Несколько раз в день сюда приезжают грузовики с мусором, и как только его вываливают, тут же появляются люди. Они разрезают мешки специальными изогнутыми ножами, похожими на серпы, перебирают мусор, выуживают то, что кажется им наиболее ценным, и складывают в собственные мешки. Набив их, относят в промежуточный «сортировочный пункт» и уже там занимаются тщательной разбором: пластиковые бутылки — отдельно, металл — отдельно, стекло — отдельно. Потом приезжает другая машина, которая уже увозит. Чтобы хоть как-то себя прокормить, в неделю каждый должен отсортировать как минимум 35 мешков мусора.

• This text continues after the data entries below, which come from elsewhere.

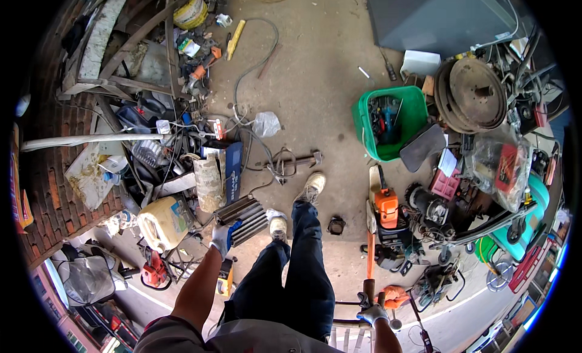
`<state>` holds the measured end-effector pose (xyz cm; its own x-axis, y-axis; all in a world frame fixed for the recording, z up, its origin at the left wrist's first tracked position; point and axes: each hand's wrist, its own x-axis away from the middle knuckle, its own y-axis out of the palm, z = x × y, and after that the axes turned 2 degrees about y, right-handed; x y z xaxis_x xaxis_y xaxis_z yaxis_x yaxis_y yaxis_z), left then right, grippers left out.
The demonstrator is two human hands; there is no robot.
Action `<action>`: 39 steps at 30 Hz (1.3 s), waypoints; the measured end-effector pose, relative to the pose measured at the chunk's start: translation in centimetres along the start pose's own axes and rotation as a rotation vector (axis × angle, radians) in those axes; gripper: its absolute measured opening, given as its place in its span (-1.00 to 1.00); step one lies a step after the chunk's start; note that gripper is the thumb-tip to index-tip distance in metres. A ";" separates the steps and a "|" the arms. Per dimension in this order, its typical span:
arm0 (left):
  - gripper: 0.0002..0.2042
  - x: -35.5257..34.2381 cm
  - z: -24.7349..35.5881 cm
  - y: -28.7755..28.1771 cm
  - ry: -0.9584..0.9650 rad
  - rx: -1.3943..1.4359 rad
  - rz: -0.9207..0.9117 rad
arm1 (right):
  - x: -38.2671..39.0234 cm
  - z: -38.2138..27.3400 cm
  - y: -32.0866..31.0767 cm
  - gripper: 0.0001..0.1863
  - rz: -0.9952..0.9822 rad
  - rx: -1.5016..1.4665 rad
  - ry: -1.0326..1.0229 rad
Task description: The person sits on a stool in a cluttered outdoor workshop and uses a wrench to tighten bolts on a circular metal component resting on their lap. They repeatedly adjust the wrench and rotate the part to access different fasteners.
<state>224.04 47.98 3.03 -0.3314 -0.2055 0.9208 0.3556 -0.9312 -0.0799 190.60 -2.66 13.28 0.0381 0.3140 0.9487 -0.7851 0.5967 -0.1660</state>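
Note:
My left hand (223,238), in a white and blue work glove, is closed on the near left edge of a grey ribbed metal panel (244,221). The panel tilts just off my left shoe, with long parallel ridges across it. Low on the right, my right hand (372,314), gloved alike, has its fingers bent around the lower end of a wooden handle (368,287). An orange strip (370,256) runs up in line with that handle; whether they are joined is unclear. Beside this hand are an orange cloth-like bundle (395,296) and a round metal end (396,324).
An orange chainsaw (386,208) and machine parts stand on the right, below a green bucket (362,119) of tools. Rusty wheel discs (476,95) lie farther off. To the left are a cream jerrycan (162,224), a blue box (233,171) and scrap. A cable (276,37) crosses the floor.

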 end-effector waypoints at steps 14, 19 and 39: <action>-0.57 -1.9 12.2 2.1 0.119 0.535 -0.233 | 5.8 -8.7 -29.9 -0.25 -0.165 -0.033 0.105; -0.53 -2.8 17.3 4.7 0.020 0.573 -0.216 | 6.3 -19.3 -42.3 -0.28 -0.046 -0.039 0.062; -0.52 -2.6 31.2 15.4 0.161 1.238 0.352 | 13.7 -76.4 -85.5 -0.28 0.321 0.700 -0.319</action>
<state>257.62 43.54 11.32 -0.1252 -0.4948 0.8599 0.9827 0.0577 0.1762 305.50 7.03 19.91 -0.3476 0.1039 0.9319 -0.9348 -0.1160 -0.3358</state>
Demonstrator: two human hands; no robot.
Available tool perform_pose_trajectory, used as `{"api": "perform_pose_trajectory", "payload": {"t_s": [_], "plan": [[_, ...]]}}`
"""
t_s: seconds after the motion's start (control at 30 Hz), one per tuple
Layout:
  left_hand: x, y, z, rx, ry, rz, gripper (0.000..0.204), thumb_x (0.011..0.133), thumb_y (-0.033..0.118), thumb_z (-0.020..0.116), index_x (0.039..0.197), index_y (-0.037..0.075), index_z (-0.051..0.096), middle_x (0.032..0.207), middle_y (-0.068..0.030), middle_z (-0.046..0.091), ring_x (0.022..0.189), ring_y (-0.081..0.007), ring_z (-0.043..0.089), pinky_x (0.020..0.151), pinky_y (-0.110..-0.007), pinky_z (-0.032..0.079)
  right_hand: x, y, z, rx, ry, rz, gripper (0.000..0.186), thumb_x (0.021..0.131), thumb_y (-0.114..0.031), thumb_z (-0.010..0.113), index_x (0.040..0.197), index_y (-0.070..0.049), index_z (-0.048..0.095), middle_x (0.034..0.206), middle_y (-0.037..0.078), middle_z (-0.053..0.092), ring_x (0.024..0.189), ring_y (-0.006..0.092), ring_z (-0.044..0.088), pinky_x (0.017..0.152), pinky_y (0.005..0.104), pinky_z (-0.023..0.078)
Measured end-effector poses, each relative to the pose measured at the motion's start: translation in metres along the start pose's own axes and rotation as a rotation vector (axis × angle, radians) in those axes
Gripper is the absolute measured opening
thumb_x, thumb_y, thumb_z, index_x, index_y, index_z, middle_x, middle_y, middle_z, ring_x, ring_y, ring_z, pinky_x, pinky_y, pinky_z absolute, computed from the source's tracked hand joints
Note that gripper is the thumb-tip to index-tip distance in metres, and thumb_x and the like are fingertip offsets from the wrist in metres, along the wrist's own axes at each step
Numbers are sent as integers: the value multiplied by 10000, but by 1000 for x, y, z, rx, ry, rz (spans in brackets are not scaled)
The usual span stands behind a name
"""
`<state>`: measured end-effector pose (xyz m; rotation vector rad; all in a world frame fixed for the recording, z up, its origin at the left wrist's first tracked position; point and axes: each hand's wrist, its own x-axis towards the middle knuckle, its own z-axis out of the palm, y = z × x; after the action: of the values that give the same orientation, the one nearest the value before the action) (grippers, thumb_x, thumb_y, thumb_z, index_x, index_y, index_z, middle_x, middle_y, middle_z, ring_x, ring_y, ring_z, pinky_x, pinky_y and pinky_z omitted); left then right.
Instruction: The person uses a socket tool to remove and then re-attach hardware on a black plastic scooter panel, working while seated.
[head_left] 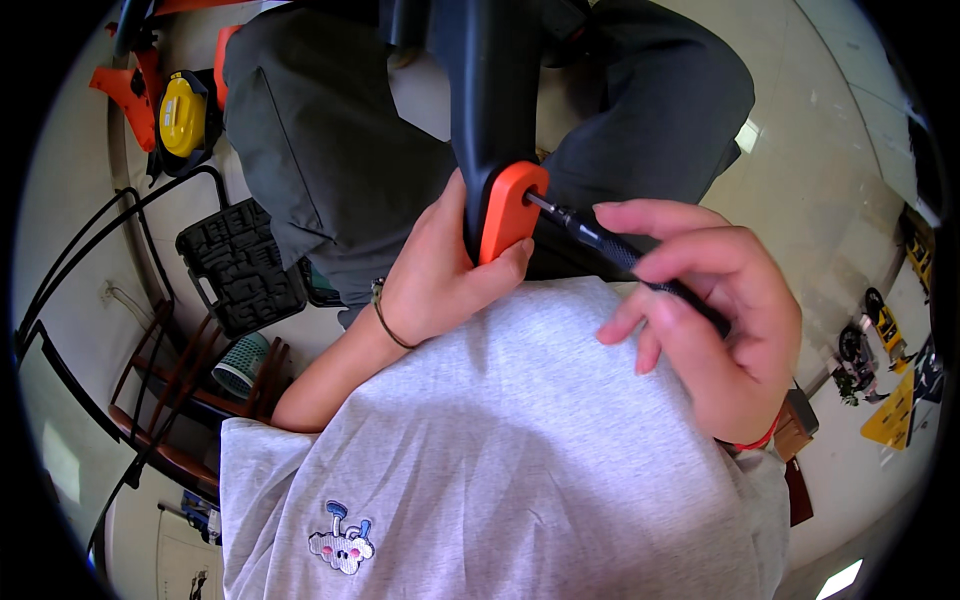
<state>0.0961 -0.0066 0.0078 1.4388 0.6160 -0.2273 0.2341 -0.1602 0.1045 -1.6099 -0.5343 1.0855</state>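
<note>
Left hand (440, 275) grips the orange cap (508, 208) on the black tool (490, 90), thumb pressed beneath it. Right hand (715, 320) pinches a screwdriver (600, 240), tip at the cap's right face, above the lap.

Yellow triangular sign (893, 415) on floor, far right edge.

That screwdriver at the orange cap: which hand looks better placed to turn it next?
Probably the right hand: its fingers already wrap the black screwdriver, whose tip meets the orange cap. The left hand grips the cap, steadying it.
</note>
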Motion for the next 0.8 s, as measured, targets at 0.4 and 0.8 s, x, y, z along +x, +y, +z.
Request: {"api": "perform_pose_trajectory", "payload": {"t_s": [0.4,0.8], "plan": [[-3,-10,-2,-291,-61,-108,580,760,118,638,1267,-16,389,1030,-64,550,928,-117,524,843,-268,444,8,12,4,-350,11,-321,533,961,-297,465,1317,83,348,1078,240,611,823,194,614,724,272,487],[-6,0,1,-387,-163,-112,543,761,123,637,1236,0,406,986,-49,543,867,-104,525,801,-267,450,18,16,-5,-46,51,-448,536,872,-240,643,1222,35,346,990,260,587,692,210,640,599,245,513]]}}
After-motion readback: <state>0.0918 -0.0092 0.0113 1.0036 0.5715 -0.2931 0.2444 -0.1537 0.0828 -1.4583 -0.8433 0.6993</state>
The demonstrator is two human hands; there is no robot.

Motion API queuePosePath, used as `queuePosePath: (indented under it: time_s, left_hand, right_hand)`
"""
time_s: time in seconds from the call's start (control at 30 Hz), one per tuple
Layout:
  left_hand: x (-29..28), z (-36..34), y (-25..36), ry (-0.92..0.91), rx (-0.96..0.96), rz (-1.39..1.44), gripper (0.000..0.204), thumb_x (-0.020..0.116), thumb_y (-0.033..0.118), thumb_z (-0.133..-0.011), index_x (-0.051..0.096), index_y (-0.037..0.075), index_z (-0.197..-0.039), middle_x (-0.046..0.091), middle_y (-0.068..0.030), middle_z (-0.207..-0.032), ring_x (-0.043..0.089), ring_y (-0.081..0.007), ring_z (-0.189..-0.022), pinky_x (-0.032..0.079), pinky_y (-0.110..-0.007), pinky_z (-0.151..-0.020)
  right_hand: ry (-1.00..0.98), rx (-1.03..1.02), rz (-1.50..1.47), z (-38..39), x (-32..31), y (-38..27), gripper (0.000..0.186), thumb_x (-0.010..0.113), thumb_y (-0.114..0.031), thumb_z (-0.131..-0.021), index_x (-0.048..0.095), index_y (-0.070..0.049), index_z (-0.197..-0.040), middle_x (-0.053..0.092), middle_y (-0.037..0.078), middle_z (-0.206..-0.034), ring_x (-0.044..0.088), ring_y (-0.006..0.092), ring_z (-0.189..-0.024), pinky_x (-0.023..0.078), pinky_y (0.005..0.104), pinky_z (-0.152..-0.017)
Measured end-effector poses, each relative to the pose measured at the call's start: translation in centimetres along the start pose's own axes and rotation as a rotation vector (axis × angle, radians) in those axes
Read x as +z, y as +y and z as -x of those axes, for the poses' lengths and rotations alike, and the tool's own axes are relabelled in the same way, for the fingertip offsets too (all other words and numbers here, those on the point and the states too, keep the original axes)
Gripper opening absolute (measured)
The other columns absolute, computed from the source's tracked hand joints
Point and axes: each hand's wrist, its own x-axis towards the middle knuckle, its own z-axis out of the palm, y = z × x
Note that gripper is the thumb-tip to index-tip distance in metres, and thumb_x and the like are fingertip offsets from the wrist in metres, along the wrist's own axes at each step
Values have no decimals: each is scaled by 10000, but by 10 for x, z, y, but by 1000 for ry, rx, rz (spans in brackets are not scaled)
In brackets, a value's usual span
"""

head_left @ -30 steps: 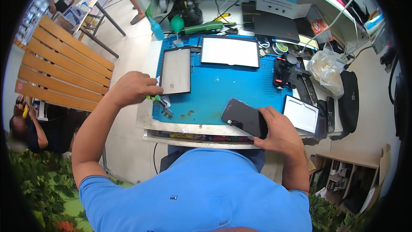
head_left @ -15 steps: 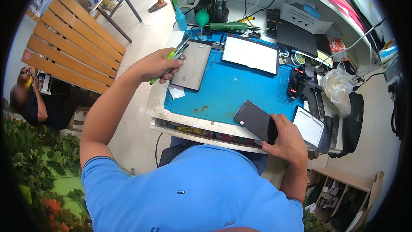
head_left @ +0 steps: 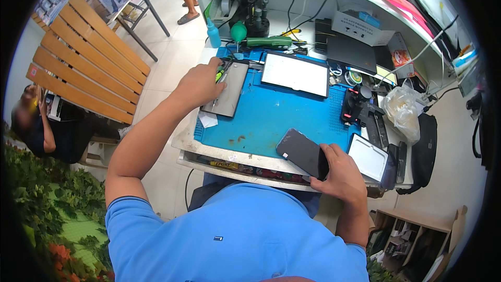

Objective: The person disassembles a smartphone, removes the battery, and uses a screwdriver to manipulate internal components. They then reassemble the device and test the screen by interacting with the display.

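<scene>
My left hand (head_left: pixel 201 84) is at the far left of the work surface, over a flat grey panel (head_left: pixel 236 91). Its fingers curl around a small bunch of slim tools (head_left: pixel 223 73), some green and some metallic; they look like screwdrivers or tweezers, and the hand partly hides them. At the front edge of the blue mat (head_left: pixel 282 109), my right hand (head_left: pixel 342 175) grips a dark smartphone (head_left: pixel 302 151) by its near right end. The phone's far end slants to the left over the mat. A scrap of white paper (head_left: pixel 207 119) lies beside the panel.
A white-topped panel (head_left: pixel 295 74) lies at the back of the mat. Behind it are a green handheld tool (head_left: pixel 269 42), a green air blower (head_left: pixel 238 32) and a blue bottle (head_left: pixel 213 35). A black clamp-like holder (head_left: pixel 356 105), white tray (head_left: pixel 368 157) and plastic bag (head_left: pixel 402 109) stand right.
My left hand has come down onto the grey panel with the bunch of tools. My right hand still holds the phone, and the whole view has shifted slightly.
</scene>
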Motion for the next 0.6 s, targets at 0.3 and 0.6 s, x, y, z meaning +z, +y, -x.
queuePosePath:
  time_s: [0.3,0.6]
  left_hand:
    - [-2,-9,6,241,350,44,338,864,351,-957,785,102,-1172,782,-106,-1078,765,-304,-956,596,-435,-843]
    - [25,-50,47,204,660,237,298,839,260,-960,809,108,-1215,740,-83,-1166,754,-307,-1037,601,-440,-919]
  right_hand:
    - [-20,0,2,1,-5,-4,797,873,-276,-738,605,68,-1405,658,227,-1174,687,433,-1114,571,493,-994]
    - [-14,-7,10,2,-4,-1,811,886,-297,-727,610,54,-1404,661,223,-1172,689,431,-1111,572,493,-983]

Работой занята вся семья, включая детей. Я видел на свалке и пожилых, и людей среднего возраста, и совсем маленьких, трёх-четырёх лет. Недалеко от свалки, прямо на её границе, есть школа, где детей обучают волонтёры, но не каждый может себе позволить отправить ребёнка в школу, хоть это и бесплатно. Потому что, если ребёнок будет учиться, он не будет работать, а значит, у семьи будет меньший доход. Кстати, ни больницы, ни поликлиники я не заметил. Вероятно, с лёгкими заболеваниями они справляются сами, но вот если что-то посерьёзней, у них и денег-то не будет, чтобы обратиться к врачу. Скорее всего, из-за жуткой антисанитарии смертность там очень высока.

О другом отношении

О безысходности

Находиться там действительно очень тяжело. Не физически — к тошнотворному запаху довольно быстро привыкаешь, а эмоционально. Осознание того, что так живут люди, так живут дети, сильно давит. Даже когда я уехал оттуда, долго находился в подавленном состоянии: грустно, печально, но что ты можешь сделать? Ничего. Такого везде хватает, свалка в Мае Сот — не единственное такое место нас на земле, чуть ли не вся так живёт.

О добре и зле

У этих людей действительно нет возможности ни получить хорошее , ни найти работу. Единственная их потребность — спасти свою жизнь, а уже потом — выжить и добыть еду. И всё. Скорее всего, они даже не задумываются о существовании другого мира, хотя у них точно есть некая осмысленность и понимание того, что такое хорошо, а что — плохо, что правильно, а что — нет. Например, когда я пришёл на свалку во второй раз, чтобы подарить детям подарки на Новый год, они повели меня к себе в деревню. Там нужно было пройти сначала по «дороге», где среди гор мусора расчищена тропинка, а потом — по «бездорожью», где ничего, кроме мусора, нет. И ребёнок лет четырёх побежал вперёд, нашёл листы пенопласта и стал бросать их сверху на мусор, будто это ступеньки, чтобы я поднялся по ним, не наступая на отбросы. То есть, на каком-то интуитивном уровне он понимает: всё, что вокруг — неправильно.

Об ощущении счастья

Мне не показалось, что эти люди несчастны. В Азии вообще много нищеты, но ты смотришь вокруг и не складывается ощущения, что местные разочарованы жизнью. Это у нас на улицах все хмуры и угрюмы, а там — приветливы и улыбаются.